Activity: Please count how many lines below contain the word "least" and give nothing but that figure.

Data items
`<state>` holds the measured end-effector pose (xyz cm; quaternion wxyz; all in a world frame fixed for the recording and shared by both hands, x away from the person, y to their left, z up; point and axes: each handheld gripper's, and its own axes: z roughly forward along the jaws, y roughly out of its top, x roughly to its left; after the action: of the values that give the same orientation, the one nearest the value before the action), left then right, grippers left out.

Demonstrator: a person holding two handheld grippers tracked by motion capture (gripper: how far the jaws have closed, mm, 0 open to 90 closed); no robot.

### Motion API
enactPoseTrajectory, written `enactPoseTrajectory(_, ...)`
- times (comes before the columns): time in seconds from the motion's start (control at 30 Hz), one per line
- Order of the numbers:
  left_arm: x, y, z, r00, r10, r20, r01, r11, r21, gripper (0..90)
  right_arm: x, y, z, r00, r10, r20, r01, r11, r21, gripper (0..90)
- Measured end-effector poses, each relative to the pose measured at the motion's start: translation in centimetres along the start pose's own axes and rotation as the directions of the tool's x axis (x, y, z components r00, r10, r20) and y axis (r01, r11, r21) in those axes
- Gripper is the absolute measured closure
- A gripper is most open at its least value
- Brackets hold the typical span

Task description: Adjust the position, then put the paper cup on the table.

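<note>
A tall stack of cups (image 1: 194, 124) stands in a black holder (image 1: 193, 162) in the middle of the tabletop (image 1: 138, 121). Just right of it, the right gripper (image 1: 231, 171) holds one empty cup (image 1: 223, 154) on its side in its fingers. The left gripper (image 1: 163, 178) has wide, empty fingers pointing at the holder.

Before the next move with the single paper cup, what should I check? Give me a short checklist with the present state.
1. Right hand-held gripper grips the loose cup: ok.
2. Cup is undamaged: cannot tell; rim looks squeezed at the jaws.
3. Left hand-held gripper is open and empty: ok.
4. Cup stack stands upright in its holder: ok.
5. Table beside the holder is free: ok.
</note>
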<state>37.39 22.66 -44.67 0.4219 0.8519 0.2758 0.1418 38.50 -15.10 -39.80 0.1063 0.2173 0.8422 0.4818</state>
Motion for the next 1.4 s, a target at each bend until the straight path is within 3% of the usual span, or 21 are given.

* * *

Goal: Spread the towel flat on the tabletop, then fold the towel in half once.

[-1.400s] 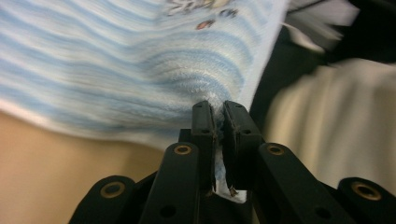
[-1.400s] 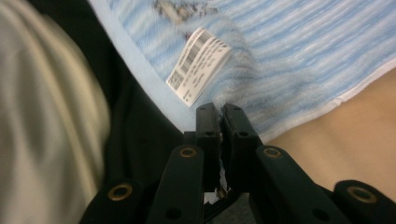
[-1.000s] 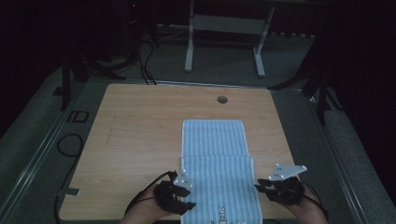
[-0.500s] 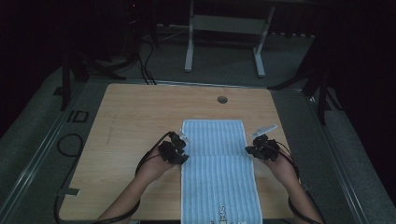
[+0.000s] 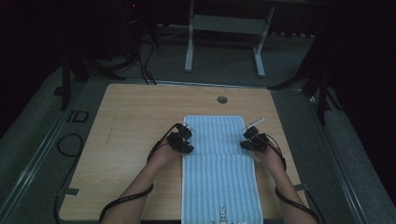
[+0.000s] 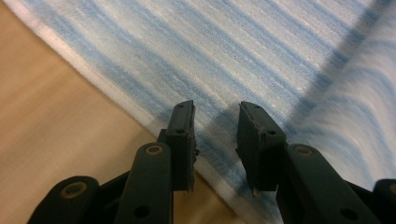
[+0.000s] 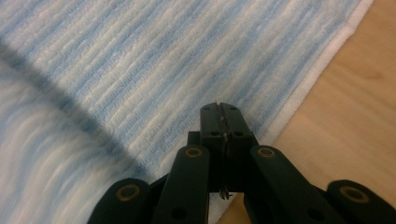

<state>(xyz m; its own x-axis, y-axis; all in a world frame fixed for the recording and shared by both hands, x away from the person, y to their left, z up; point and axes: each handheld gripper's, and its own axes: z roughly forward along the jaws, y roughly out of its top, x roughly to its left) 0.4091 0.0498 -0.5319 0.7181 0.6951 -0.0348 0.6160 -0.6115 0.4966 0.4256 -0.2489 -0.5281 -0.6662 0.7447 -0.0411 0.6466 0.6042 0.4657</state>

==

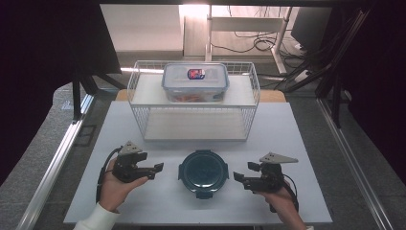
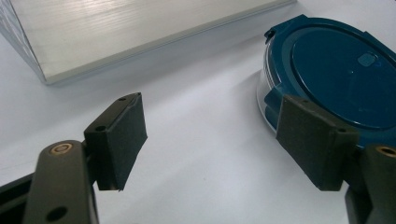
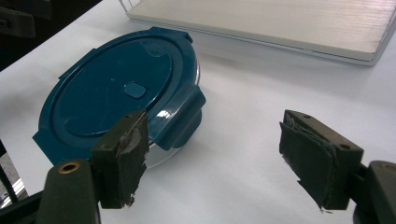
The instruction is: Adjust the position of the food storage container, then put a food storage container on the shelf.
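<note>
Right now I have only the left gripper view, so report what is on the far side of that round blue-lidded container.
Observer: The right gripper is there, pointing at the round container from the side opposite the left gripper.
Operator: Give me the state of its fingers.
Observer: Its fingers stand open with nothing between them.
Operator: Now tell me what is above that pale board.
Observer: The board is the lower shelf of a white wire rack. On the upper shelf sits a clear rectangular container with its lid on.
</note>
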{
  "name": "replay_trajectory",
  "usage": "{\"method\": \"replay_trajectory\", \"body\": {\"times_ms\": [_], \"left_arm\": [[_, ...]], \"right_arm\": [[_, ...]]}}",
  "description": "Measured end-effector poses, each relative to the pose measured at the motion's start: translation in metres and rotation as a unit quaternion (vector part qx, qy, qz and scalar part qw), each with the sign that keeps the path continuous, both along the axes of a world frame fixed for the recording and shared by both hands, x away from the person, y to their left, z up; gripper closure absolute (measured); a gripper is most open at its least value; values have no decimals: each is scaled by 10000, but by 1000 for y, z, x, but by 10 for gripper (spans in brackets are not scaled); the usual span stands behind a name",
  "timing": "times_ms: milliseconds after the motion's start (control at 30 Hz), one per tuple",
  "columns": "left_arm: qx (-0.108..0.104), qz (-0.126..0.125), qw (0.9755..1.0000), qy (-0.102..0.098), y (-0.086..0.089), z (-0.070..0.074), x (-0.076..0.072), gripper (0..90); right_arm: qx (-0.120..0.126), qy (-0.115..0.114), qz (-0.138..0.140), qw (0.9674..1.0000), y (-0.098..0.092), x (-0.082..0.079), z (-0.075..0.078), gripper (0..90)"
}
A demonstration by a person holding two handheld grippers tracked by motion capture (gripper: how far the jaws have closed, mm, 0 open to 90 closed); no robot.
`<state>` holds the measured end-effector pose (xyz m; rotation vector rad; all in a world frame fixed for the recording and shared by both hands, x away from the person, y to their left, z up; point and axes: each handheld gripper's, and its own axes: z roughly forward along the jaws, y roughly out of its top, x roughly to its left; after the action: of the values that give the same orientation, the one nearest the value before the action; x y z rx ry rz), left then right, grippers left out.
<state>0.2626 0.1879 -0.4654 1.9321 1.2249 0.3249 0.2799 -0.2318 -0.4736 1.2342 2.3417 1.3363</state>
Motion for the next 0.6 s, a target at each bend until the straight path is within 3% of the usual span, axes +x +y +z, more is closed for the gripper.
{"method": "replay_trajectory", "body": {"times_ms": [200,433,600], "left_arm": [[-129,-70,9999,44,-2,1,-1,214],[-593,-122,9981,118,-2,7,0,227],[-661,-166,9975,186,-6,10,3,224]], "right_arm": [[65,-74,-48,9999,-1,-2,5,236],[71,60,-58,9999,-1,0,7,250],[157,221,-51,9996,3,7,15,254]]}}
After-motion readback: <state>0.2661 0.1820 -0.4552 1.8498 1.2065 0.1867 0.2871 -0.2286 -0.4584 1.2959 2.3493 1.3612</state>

Reply to the exercise: 2